### Exercise details
Only the lines below between the ones containing "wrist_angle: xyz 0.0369" and "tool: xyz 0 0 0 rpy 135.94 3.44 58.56", inclusive, are to be reproduced, each exactly as it stands.

+ + + + +

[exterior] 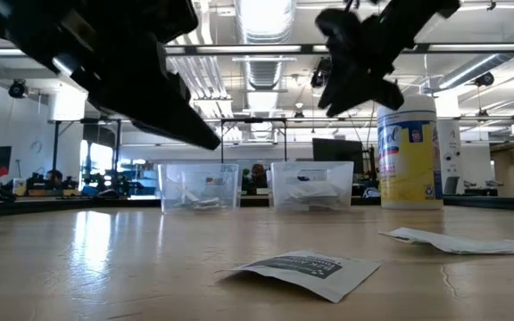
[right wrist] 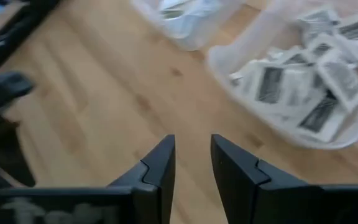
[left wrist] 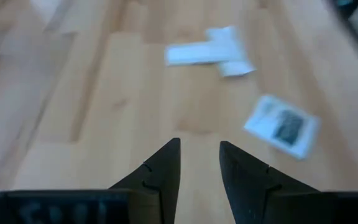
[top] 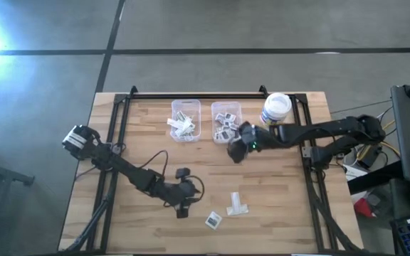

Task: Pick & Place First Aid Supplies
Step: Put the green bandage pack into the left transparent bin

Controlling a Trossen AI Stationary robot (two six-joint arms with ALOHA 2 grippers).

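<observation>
My right gripper (top: 232,153) sits just beside the right bin (top: 226,122), fingers narrowly parted, empty. Looks like between picks. Left gripper (top: 183,211), also narrowly parted and empty, should next go for the square packet (top: 213,220).

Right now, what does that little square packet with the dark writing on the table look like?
The square packet is small, flat and white, seemingly paper, with a dark printed patch on its upper face. It lies alone on the bare wooden table, near the front edge, turned slightly askew, one edge lifting a little. Nothing touches it; pale strip packets lie just beside it.
</observation>
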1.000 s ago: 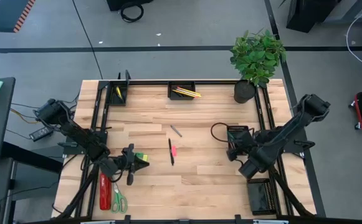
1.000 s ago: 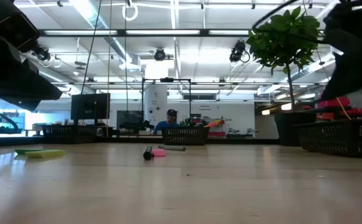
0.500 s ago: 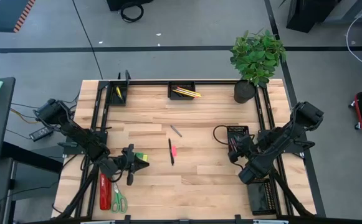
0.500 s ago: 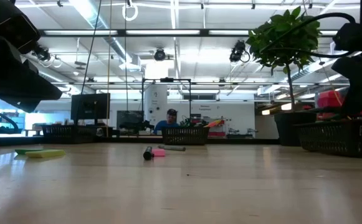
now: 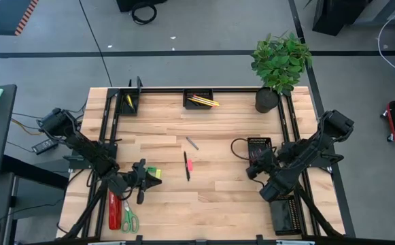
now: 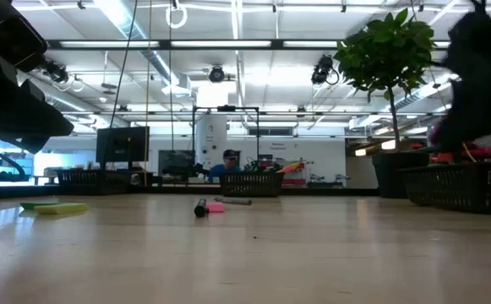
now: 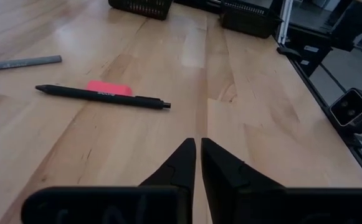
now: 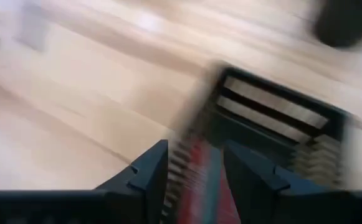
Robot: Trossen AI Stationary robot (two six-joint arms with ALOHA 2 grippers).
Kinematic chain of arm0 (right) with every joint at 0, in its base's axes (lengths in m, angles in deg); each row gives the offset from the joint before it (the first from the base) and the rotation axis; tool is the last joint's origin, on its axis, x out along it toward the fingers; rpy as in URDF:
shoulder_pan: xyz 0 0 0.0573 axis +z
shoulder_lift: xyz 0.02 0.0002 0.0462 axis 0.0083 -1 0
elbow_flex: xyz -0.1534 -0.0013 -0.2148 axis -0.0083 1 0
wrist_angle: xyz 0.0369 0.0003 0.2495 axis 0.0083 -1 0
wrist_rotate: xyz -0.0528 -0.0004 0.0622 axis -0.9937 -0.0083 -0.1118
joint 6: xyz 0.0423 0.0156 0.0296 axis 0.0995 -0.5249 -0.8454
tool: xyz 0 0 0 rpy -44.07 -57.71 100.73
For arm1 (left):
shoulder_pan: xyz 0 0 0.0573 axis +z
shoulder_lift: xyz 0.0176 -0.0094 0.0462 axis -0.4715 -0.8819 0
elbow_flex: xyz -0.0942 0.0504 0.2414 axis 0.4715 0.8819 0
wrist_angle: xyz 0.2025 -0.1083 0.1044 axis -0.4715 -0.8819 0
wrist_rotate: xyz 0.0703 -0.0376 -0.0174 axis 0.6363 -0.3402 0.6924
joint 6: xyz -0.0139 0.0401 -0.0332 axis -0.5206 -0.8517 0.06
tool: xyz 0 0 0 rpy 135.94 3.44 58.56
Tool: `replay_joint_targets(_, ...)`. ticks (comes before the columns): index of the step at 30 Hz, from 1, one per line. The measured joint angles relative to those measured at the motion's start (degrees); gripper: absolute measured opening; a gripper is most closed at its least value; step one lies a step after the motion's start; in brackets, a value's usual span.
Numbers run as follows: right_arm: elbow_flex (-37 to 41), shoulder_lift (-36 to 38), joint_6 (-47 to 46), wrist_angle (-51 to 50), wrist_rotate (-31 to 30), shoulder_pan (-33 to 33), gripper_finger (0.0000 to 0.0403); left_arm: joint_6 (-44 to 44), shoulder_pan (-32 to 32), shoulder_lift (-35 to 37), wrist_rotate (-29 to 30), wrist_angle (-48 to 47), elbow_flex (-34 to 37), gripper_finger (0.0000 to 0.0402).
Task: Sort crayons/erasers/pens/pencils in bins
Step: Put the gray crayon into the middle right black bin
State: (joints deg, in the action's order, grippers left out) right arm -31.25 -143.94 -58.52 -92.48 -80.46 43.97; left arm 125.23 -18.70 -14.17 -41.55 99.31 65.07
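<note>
From above, you see four bins: two at the far edge, one (image 5: 259, 145) just beyond your right gripper (image 5: 253, 170), one behind it. Ahead of your left gripper (image 5: 140, 190) lie two pens, a pink eraser (image 5: 190, 165) and nearer, a yellow-green eraser (image 5: 153, 173). Left wrist: fingers (image 7: 179, 163) nearly together, empty; black pen (image 7: 103, 96) ahead. Right wrist: fingers (image 8: 152, 168) apart, a reddish stick between them over the bin.

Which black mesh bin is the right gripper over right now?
The black mesh bin nearest the potted plant, on the table's right side; the right gripper hangs at its near end.
</note>
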Motion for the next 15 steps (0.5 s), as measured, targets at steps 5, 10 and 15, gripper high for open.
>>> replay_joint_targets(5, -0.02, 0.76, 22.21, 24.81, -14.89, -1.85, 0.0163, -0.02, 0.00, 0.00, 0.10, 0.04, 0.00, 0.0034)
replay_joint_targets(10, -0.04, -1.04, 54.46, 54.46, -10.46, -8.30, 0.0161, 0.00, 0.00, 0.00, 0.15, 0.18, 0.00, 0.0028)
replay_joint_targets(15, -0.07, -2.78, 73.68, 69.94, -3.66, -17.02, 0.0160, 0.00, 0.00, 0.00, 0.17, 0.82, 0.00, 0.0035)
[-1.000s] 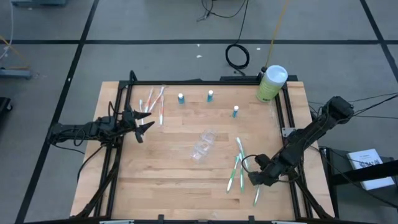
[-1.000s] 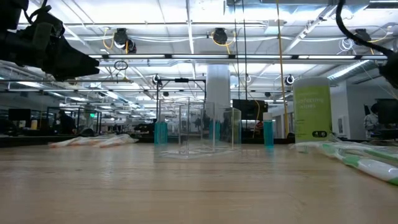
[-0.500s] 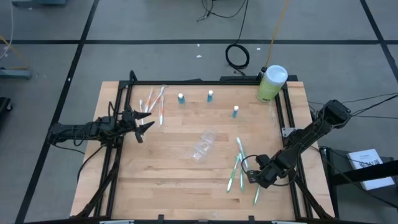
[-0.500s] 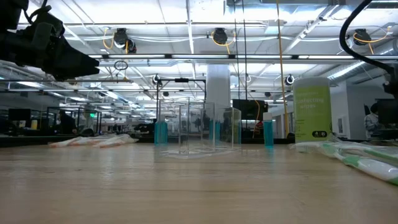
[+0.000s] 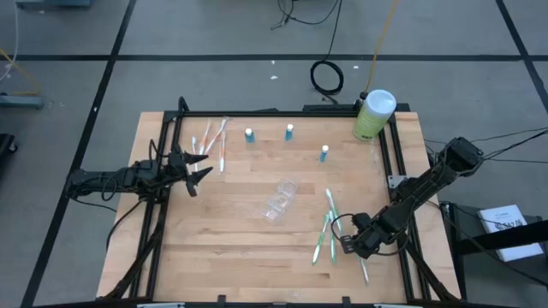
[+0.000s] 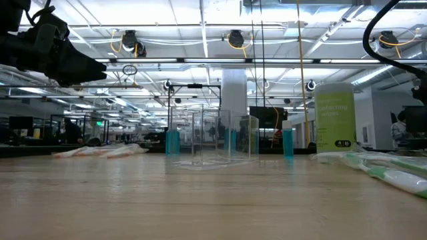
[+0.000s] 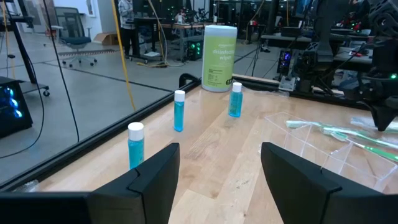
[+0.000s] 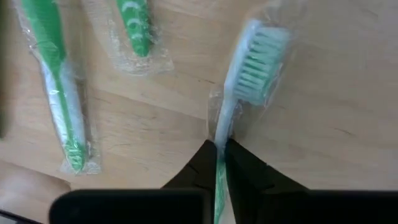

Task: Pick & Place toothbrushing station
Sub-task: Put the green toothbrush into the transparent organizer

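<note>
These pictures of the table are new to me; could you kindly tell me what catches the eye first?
The right hand stands out: near the table's right front corner it pinches a wrapped green-white toothbrush, with more green ones lying beside it. Mid-table lies the clear plastic holder, empty. At the back right corner stands a big pale-green canister, while the left hand waits open at the left edge.

Robotics lab, open industrial hall, ceiling strip lights (image 6: 200,30), wheeled office chair (image 7: 76,32), grey taped floor (image 5: 214,81)
</note>
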Controlling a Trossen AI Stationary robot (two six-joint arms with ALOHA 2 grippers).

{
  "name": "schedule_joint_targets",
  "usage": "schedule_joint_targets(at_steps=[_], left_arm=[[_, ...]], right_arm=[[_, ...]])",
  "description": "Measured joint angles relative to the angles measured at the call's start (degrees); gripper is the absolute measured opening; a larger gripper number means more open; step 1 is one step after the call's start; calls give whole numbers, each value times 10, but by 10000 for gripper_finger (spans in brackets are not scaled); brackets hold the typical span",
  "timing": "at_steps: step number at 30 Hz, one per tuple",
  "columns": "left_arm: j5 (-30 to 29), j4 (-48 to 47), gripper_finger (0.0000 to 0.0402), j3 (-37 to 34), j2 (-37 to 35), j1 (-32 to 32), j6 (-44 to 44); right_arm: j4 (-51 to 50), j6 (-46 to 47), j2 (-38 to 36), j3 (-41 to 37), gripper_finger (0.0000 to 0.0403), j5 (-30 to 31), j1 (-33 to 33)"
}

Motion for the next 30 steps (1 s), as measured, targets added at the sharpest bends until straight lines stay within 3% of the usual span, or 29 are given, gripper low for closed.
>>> schedule_joint_targets(at_steps=[7,15,18,23,30], left_arm=[[0,0,235,0,0,0,0],[0,0,235,0,0,0,0],[0,0,235,0,0,0,0],[0,0,234,0,0,0,0],[0,0,234,0,0,0,0]], right_arm=[[-18,-40,-25,-3,9,25,0],[-13,-60,-118,-2,2,44,0],[-13,-89,-150,-2,1,94,0],[10,-179,-179,-2,2,239,-15],[131,-420,-183,-2,1,378,-68]])
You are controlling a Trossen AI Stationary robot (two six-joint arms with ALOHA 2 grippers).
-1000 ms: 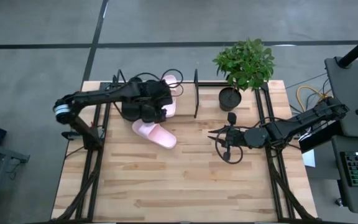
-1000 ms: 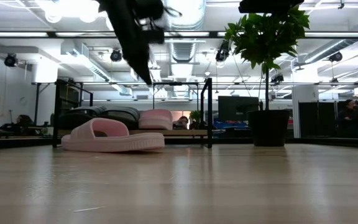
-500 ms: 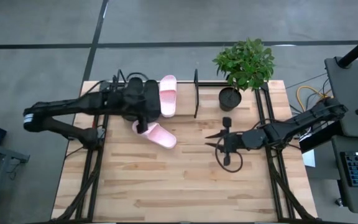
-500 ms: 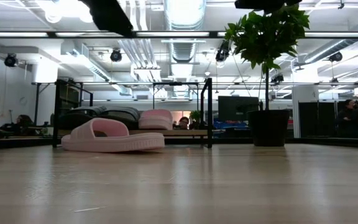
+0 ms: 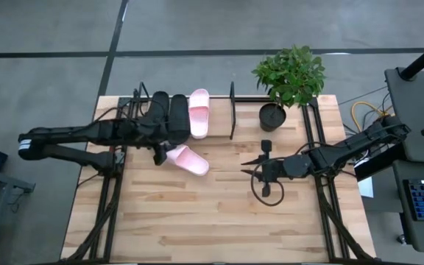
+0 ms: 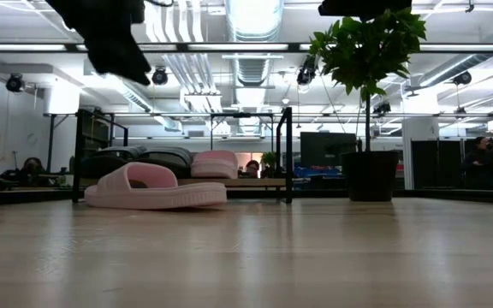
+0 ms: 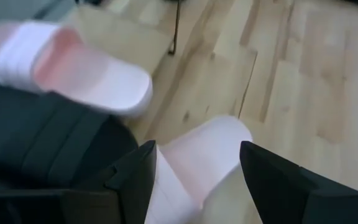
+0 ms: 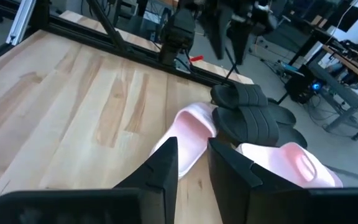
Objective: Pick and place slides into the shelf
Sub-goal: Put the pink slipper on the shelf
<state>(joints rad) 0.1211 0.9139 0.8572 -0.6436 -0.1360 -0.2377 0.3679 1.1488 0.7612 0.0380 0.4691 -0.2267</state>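
One pale pink foam slide with a wide strap (image 5: 188,159) lies on the wooden table just in front of the low black-rod shelf (image 5: 232,110), where its mate (image 5: 198,113) and the matte black pair (image 5: 166,115) already sit. The left gripper (image 7: 194,171) hovers over it, fingers spread and empty; the right gripper (image 5: 250,166), also parted, waits mid-table. It looks light, soft and springy, so I'd pinch the strap's arch.

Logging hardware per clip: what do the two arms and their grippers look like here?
Both arms are dark, slim and jointed, with thin black cables along them. The left arm has a pale band at one joint. The left gripper and the right gripper each have two flat, black, tapered fingers.
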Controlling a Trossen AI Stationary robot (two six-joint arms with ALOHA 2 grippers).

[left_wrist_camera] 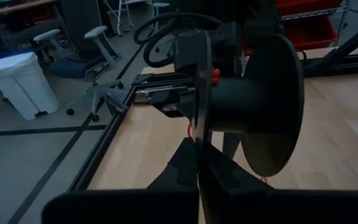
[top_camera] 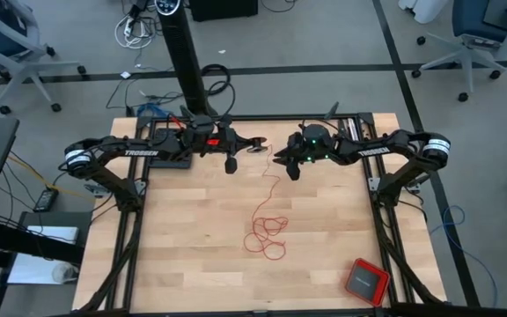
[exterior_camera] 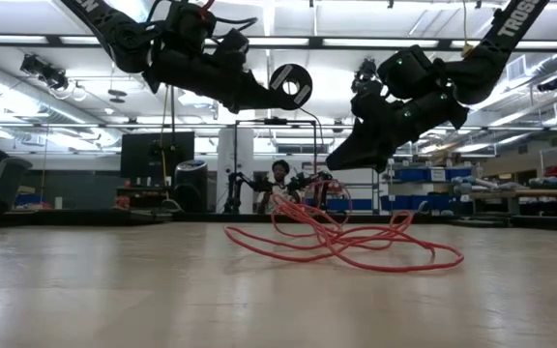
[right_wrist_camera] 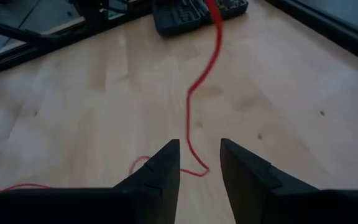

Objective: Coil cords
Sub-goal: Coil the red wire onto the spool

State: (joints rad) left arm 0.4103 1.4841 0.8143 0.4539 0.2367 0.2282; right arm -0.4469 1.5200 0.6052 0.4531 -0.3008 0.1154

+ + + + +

### Task solution
wrist_angle: xyz 0.0369 0.0003 0.2495 axis 0.0083 -1 0
wrist_rotate: xyz -0.0528 -0.0004 0.0622 axis -0.9937 -0.0083 -0.1118
joint 6: xyz 0.0423 0.0156 0.0296 axis 0.0995 -0.5249 -0.8454
tool: xyz 0 0 0 rpy -44.07 -57.71 100.73
For arm1 (left):
shoulder_pan: xyz 0 0 0.0573 axis +z
shoulder_lift: xyz 0.0176 -0.0094 0.0462 axis -0.4715 -0.8819 0
elbow_flex: xyz -0.0942 0.0504 0.2414 axis 0.4715 0.8819 0
wrist_angle: xyz 0.2025 -0.1083 0.1044 axis -0.4715 -0.8819 0
wrist_rotate: xyz 0.0703 -0.0376 -0.0174 axis 0.6363 -0.3402 0.6924
joint 6: xyz -0.0139 0.0401 -0.0332 axis -0.5206 -0.8517 0.06
tool: xyz 0 0 0 rpy 135.94 3.44 58.56

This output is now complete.